> TASK DESCRIPTION
Every line in the records below that holds the word "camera" is to be copied.

> TASK DATA

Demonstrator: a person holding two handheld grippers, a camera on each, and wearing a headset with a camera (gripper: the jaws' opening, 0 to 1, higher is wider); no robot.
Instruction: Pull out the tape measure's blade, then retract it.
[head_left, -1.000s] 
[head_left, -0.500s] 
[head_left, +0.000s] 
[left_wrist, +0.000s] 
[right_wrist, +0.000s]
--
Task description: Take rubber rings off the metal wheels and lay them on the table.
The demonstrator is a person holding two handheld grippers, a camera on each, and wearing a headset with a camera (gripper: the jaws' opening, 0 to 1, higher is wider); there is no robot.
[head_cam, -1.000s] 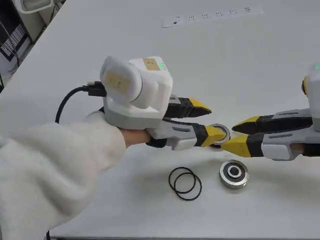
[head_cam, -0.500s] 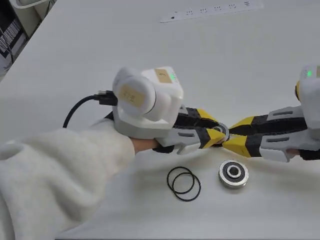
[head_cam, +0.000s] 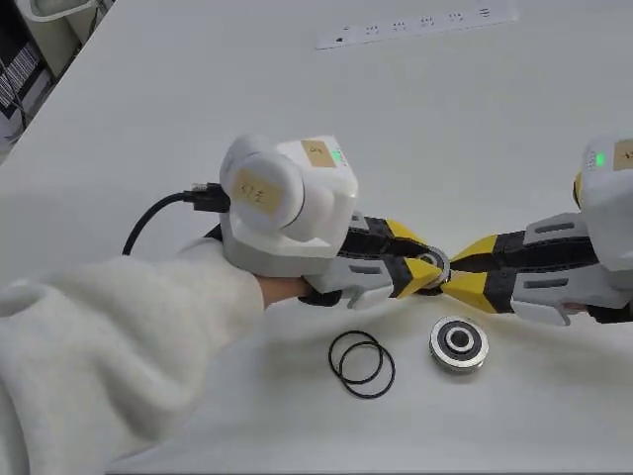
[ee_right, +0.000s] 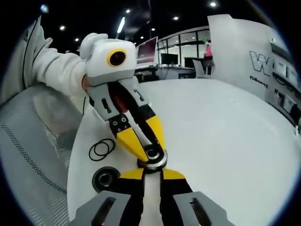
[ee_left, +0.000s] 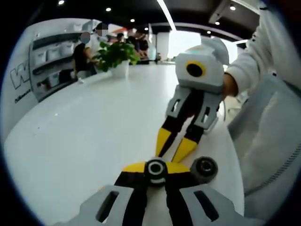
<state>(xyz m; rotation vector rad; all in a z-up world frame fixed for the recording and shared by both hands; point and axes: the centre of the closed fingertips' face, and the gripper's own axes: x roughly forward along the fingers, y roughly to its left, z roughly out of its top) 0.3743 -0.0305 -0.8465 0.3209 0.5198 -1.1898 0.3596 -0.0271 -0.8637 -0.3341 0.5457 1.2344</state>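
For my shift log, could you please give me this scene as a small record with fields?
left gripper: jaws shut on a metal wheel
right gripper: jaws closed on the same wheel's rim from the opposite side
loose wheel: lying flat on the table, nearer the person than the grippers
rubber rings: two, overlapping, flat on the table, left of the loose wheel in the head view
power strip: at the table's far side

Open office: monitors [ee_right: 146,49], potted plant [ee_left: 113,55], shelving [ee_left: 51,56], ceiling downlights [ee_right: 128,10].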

> WRITTEN ANSWER
Demonstrator: a person holding two handheld grippers, a camera on each, and wearing a headset with a camera (gripper: the jaws' opening, 0 to 1, higher is wider); no robot.
The demonstrator is a person holding two handheld grippers, a camera on each, and wearing a headset with a camera (gripper: the jaws' opening, 0 to 1, higher is wider); there is no robot.

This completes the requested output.